* Required action *
What lines below include the word "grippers"? Copy each one.

* Supplied information *
*** Begin section ***

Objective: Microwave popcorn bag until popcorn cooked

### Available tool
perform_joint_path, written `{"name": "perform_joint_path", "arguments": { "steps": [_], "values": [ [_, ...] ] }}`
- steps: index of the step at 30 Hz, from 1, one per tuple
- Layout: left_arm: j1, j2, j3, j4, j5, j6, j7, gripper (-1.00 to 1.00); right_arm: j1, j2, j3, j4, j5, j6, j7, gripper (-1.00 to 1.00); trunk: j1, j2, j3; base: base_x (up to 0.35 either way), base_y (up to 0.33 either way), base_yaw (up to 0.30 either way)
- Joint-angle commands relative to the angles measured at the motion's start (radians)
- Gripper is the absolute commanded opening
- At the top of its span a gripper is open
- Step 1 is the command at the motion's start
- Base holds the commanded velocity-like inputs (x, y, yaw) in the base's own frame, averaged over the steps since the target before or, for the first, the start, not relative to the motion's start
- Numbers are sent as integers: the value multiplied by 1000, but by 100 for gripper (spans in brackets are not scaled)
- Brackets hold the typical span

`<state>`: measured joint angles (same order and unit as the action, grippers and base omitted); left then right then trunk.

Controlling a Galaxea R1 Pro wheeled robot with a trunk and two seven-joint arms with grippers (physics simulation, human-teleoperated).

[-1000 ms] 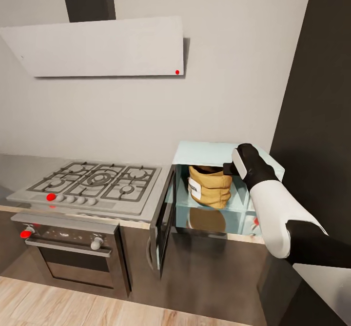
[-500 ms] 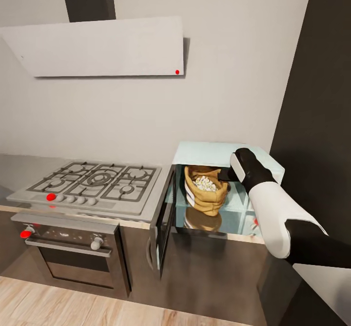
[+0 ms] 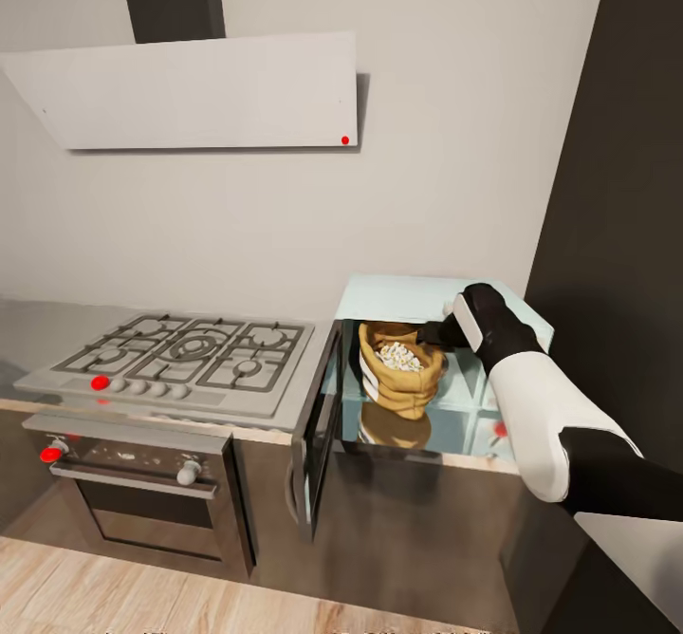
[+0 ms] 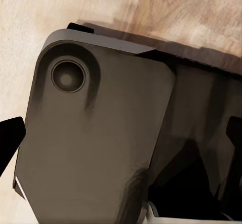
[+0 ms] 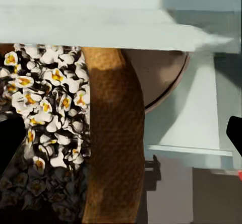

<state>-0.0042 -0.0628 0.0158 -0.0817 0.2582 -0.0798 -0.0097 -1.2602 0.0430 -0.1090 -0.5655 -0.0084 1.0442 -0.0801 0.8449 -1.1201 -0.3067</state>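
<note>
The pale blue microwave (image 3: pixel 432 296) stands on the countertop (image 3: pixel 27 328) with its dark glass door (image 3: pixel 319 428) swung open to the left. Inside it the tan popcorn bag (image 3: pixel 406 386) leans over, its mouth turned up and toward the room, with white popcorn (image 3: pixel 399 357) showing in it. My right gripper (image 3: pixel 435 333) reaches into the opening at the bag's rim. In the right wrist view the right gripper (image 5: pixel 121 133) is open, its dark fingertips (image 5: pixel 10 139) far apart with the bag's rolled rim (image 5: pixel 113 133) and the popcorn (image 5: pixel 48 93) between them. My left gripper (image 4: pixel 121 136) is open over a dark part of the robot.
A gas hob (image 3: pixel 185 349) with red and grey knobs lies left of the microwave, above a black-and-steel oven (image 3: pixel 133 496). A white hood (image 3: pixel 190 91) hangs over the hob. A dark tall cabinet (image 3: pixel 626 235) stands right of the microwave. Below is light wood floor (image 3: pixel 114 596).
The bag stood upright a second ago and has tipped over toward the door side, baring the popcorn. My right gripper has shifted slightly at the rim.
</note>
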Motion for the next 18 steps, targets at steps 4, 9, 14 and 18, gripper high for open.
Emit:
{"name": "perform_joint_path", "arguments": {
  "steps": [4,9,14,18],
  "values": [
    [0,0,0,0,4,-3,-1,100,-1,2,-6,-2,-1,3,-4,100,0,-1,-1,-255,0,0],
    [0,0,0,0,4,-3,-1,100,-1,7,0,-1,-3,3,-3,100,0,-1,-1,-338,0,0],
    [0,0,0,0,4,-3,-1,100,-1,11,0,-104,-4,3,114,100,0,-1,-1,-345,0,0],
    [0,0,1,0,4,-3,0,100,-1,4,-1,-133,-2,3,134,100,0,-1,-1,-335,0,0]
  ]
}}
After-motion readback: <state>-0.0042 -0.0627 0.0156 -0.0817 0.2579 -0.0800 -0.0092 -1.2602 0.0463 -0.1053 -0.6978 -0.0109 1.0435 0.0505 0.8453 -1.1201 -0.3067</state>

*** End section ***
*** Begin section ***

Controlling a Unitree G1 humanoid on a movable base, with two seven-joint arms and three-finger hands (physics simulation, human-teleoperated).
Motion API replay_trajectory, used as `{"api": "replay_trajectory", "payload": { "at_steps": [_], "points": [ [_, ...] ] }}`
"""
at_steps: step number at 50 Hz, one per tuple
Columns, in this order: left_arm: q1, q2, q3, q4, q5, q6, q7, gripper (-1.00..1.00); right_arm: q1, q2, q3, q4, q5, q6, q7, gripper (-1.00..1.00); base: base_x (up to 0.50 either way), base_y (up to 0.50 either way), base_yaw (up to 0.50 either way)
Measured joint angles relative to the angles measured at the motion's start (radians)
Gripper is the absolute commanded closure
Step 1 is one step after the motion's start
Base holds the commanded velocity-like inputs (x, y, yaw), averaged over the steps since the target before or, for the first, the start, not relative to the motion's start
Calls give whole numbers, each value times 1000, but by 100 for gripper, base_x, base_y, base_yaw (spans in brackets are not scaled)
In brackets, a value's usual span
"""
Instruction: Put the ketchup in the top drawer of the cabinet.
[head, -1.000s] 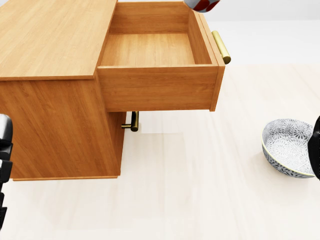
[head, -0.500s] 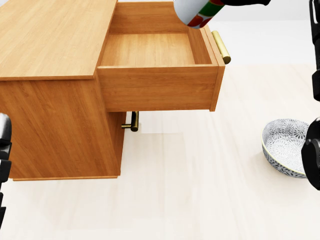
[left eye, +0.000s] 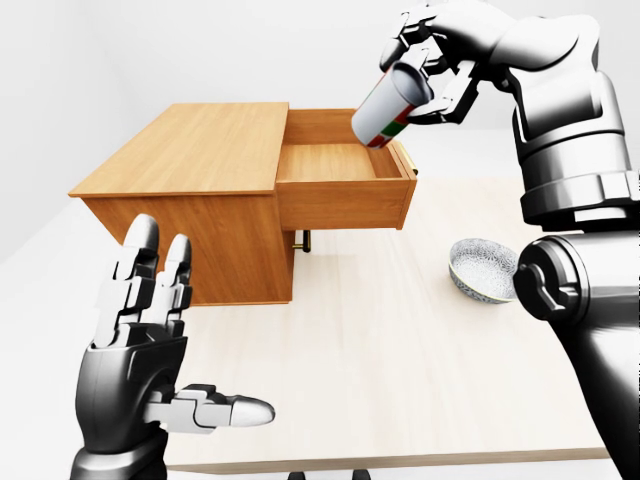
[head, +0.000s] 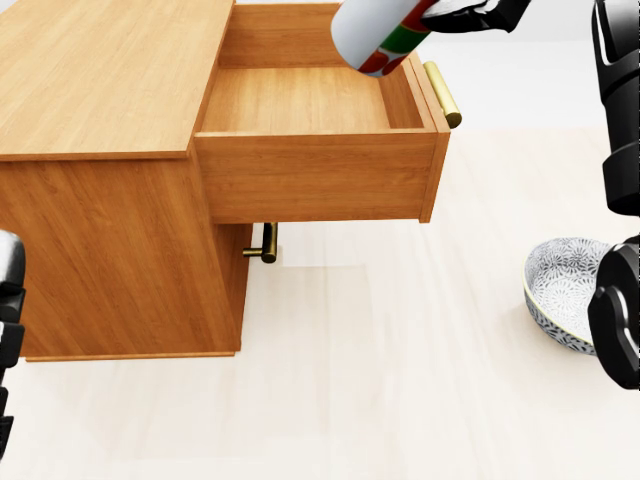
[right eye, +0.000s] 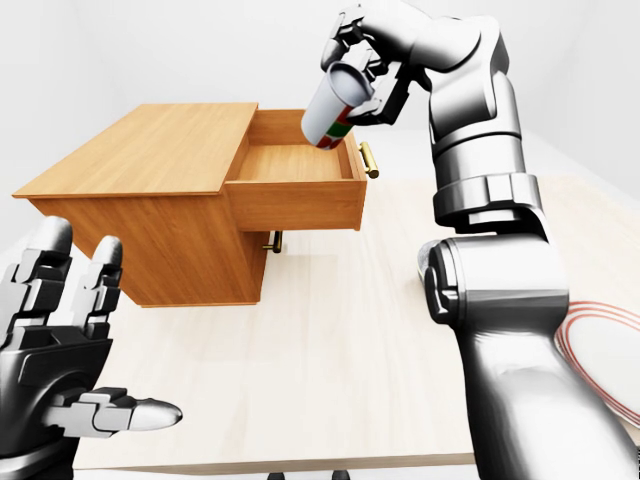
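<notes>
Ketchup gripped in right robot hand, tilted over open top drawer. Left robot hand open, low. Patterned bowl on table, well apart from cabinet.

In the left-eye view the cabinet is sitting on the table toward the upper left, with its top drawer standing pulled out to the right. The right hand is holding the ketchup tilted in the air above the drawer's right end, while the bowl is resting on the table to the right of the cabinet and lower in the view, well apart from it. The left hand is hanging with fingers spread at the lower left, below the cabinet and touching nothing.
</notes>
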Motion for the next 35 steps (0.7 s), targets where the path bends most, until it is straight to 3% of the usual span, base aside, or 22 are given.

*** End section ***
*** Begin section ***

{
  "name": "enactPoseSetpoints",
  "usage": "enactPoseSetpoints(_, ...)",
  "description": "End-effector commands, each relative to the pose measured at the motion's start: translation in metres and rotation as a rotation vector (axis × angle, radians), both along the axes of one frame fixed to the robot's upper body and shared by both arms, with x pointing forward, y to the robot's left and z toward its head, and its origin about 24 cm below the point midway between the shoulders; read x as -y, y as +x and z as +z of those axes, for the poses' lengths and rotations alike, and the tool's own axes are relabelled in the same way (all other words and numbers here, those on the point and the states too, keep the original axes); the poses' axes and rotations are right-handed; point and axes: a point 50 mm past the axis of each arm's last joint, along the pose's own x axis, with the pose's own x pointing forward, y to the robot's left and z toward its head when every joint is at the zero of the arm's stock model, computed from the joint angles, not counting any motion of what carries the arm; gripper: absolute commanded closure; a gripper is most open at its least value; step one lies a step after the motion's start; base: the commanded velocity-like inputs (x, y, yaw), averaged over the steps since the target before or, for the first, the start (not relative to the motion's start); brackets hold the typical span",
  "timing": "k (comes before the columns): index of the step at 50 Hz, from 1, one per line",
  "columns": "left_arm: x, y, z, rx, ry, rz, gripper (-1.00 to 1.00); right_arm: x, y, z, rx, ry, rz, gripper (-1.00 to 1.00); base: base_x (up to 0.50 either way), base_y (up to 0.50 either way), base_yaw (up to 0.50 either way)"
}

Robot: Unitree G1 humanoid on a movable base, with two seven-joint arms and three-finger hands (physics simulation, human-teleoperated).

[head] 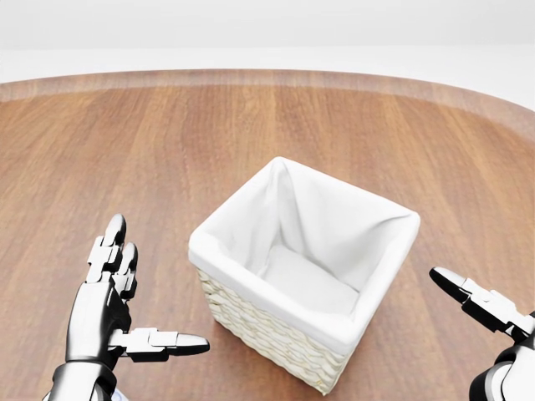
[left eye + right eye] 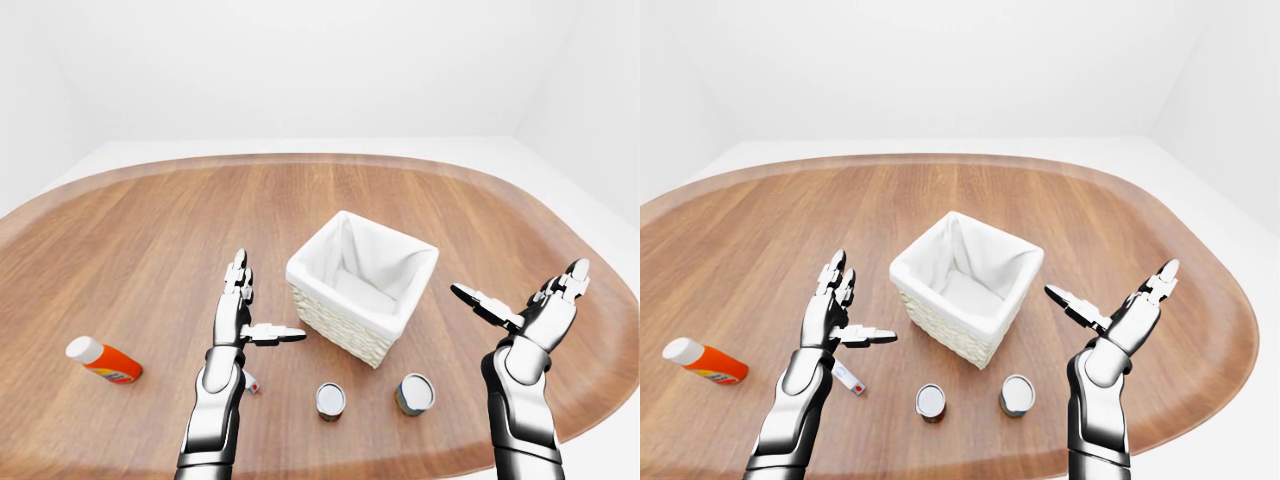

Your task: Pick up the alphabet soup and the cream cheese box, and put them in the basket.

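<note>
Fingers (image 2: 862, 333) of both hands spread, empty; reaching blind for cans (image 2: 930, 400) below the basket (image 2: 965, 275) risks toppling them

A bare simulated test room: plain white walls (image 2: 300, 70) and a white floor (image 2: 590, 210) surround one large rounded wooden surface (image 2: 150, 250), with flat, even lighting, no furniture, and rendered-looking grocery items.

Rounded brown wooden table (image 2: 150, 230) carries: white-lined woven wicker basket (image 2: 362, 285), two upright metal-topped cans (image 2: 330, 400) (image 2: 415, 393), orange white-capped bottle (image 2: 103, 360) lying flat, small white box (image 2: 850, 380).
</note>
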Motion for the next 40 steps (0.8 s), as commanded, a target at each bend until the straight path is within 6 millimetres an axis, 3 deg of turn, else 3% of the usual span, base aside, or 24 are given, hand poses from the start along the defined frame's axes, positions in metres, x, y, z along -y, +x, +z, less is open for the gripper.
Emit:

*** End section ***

* Response for this exercise *
`<state>`: measured joint angles (same order and unit as the action, grippers and base omitted); left then right then trunk.
Controlling a Galaxea R1 Pro wheeled robot with a trunk and two seven-joint arms with grippers (physics simulation, human-teleoperated).

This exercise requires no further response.